James is also Editor of Transplantation magazine and Associate Editor of Liver International journal He is also Chairman of the Medical Advisory Committee of the PBC Foundation.
His particular interests are liver transplantation, primary biliary cirrhosis and other auto-immune diseases.
Professor William Rosenberg is a graduate of the University of Cambridge and studied clinical medicine at Guy’s Hospital, London. He trained at MRC Clinical Research Centre, Northwick Park Hospital, the Royal Brompton Hospital and the University of Oxford where, at the latter, he studied gastroenterology and hepatology.

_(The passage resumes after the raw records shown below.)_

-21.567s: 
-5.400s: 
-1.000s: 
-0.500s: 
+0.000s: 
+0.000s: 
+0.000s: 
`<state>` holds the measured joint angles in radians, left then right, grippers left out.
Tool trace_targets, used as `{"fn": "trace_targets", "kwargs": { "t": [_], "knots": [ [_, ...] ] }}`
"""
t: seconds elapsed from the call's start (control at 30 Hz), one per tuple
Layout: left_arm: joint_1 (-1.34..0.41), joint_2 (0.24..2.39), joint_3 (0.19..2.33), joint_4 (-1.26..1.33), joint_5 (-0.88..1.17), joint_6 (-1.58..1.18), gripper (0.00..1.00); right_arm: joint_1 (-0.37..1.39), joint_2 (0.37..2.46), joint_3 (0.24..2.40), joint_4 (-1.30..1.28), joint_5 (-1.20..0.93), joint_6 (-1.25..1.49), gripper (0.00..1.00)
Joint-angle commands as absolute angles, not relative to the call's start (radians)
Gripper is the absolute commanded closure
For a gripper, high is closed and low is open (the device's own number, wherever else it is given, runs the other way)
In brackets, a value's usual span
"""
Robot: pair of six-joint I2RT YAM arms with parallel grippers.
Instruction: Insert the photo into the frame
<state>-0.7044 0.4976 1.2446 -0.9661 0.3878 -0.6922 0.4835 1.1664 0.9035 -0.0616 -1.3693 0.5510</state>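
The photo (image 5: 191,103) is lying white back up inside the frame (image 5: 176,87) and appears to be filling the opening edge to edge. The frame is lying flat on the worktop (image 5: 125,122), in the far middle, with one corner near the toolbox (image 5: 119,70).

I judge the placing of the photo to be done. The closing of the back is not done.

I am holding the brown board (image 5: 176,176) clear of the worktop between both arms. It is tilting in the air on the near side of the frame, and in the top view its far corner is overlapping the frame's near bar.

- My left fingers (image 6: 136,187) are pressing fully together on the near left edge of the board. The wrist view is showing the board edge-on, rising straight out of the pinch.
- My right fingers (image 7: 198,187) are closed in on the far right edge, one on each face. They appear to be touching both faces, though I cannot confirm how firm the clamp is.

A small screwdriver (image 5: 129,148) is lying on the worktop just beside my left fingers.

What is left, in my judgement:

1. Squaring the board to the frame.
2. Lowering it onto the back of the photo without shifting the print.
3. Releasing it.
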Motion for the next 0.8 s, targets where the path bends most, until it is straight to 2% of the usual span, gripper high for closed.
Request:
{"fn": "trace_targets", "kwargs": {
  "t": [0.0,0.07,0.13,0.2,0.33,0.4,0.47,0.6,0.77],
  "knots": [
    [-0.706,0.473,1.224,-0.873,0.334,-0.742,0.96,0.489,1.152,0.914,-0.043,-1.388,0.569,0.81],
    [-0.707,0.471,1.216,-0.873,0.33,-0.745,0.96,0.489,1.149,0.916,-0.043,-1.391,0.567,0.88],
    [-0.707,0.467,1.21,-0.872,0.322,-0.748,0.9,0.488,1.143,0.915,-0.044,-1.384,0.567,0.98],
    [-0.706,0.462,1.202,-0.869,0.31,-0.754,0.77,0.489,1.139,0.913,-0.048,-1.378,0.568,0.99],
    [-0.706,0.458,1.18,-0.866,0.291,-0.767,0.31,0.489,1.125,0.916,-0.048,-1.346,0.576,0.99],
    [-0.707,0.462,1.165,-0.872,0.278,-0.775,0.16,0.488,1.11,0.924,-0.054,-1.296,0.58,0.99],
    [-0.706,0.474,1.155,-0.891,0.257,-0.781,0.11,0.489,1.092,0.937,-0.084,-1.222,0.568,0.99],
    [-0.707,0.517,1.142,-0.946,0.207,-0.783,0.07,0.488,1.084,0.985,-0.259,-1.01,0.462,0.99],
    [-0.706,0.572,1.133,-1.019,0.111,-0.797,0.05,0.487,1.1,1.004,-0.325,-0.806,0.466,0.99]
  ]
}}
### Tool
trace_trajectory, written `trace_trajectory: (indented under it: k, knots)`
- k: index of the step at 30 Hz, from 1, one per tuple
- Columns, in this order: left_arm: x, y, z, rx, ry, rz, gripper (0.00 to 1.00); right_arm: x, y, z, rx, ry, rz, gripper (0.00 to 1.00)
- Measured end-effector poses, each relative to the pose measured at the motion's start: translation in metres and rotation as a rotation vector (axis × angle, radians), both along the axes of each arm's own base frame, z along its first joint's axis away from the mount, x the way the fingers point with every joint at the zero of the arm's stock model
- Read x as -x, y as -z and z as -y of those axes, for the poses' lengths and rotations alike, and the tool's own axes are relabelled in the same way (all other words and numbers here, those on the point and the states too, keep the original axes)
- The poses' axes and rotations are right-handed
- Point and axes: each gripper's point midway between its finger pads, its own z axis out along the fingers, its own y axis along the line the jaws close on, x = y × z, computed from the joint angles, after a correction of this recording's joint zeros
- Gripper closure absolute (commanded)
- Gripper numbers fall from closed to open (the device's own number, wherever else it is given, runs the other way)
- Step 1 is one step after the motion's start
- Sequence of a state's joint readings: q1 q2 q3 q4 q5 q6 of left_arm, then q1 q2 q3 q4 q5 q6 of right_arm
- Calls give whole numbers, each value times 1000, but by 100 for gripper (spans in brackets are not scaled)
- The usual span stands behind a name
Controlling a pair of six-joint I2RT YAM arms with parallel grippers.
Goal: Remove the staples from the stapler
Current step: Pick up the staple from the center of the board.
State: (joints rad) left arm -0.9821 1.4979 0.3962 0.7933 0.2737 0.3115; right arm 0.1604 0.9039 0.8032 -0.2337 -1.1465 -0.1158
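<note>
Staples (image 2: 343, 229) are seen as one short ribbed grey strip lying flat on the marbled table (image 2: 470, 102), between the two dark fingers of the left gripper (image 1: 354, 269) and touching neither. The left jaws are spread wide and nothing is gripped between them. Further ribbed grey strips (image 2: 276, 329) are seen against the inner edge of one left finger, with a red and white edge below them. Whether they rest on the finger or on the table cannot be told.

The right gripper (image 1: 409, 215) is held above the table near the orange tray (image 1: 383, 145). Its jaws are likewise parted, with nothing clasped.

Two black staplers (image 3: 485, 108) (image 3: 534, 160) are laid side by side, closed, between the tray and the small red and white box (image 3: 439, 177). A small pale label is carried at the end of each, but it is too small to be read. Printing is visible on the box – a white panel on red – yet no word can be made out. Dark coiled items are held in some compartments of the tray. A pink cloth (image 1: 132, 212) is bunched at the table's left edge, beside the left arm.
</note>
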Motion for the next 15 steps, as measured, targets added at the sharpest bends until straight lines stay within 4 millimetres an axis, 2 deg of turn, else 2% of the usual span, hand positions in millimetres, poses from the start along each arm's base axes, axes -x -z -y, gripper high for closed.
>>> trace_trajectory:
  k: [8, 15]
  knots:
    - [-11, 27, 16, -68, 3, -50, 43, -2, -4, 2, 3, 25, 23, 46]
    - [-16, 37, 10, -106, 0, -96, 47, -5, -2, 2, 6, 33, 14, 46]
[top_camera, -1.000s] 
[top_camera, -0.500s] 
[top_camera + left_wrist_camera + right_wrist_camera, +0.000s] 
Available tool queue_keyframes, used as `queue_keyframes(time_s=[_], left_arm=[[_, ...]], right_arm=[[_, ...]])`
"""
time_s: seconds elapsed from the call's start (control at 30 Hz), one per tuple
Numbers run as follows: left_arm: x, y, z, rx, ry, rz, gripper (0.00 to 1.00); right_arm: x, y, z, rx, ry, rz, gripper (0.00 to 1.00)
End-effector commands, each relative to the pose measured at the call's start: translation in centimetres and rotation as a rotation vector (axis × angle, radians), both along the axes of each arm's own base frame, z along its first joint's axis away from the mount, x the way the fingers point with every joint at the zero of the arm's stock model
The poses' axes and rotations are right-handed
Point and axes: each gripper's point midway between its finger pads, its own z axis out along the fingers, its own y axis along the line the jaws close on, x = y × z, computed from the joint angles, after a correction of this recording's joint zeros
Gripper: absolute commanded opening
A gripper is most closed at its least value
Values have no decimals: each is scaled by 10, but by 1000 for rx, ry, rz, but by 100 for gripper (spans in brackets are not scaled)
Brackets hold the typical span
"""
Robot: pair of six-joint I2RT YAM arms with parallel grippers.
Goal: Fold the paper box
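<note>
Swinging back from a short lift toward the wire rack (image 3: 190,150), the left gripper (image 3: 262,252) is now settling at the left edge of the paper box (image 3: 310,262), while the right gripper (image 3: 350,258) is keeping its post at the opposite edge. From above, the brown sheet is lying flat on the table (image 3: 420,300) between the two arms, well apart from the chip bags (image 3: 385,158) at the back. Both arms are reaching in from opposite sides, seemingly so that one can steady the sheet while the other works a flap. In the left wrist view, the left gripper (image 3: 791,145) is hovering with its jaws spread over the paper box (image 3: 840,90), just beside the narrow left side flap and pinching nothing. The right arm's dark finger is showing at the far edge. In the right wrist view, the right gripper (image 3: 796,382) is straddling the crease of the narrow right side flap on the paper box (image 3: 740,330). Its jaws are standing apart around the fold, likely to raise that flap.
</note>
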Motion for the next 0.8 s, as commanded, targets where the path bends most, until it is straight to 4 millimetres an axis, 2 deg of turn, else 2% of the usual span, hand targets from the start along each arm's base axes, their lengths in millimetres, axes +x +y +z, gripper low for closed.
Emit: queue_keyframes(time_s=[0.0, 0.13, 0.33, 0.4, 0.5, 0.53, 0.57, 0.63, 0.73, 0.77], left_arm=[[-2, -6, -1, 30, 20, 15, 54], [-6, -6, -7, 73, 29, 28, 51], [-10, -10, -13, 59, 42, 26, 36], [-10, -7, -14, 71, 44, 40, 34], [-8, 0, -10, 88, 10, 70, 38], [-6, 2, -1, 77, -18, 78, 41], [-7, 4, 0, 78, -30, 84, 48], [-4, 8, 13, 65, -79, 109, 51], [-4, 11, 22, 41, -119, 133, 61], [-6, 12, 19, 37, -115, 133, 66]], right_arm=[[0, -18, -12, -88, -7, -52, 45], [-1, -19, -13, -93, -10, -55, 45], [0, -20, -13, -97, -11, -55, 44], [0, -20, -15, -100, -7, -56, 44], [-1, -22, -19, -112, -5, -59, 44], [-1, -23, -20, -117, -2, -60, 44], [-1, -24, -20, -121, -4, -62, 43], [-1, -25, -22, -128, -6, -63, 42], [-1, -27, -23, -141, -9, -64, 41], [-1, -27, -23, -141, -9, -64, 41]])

He moved to Southampton in 1997 and is a director of the Wellcome Trust Clinical Research Facility there. He is currently working on developing immuno-therapies for viral hepatitis and participates in numerous clinical trials of treatment for hepatitis C.
William has a particular clinical interest in diagnostic testing in chronic liver disease and has also set up a liver clinical epidemiology group which has established the British Liver Disease Clinical Research Network.
Dr Ken Simpson is Senior Lecturer and Honorary Consultant Physician at the New Royal Infirmary in Edinburgh where there is also a liver transplant unit. He has particular expertise in transplantation, acute liver failure and alcoholic liver disease and specific research interest in liver inflammation, regeneration and fibrosis.
Ken is Secretary of the British Association for the Study of the Liver (BASL).
Dr Paul Smith is a retired gastroenterologist. He qualified in London and was appointed as Medical Registrar in Southampton in 1965. He was a Research Fellow at the Liver Unit of King’s College Hospital and at the Department of Gastroenterology, Boston University, USA, returning as Senior Medical Registrar at University College Hospital. In 1972 Paul moved to the Welsh National School of Medicine, first as Senior Lecturer in Medicine and until 2001 as Consultant Gastroenterologist.
Paul's special interests include haemochromatosis and variceal haemorrhage. He has been Medical Director of the British Liver Trust since 2004.
Professor Mark Thursz is a Professor of Hepatology and Consultant Gastroenterologist at St. Mary’s Hospital, London and Reader in Medicine at Imperial College. He has been Secretary of the British Association for Study of the Liver (BASL) since 2002.
Mark has a clinical interest in the management of hepatitis infection and his research interests are focused on the immunology and genetics of persistent infections.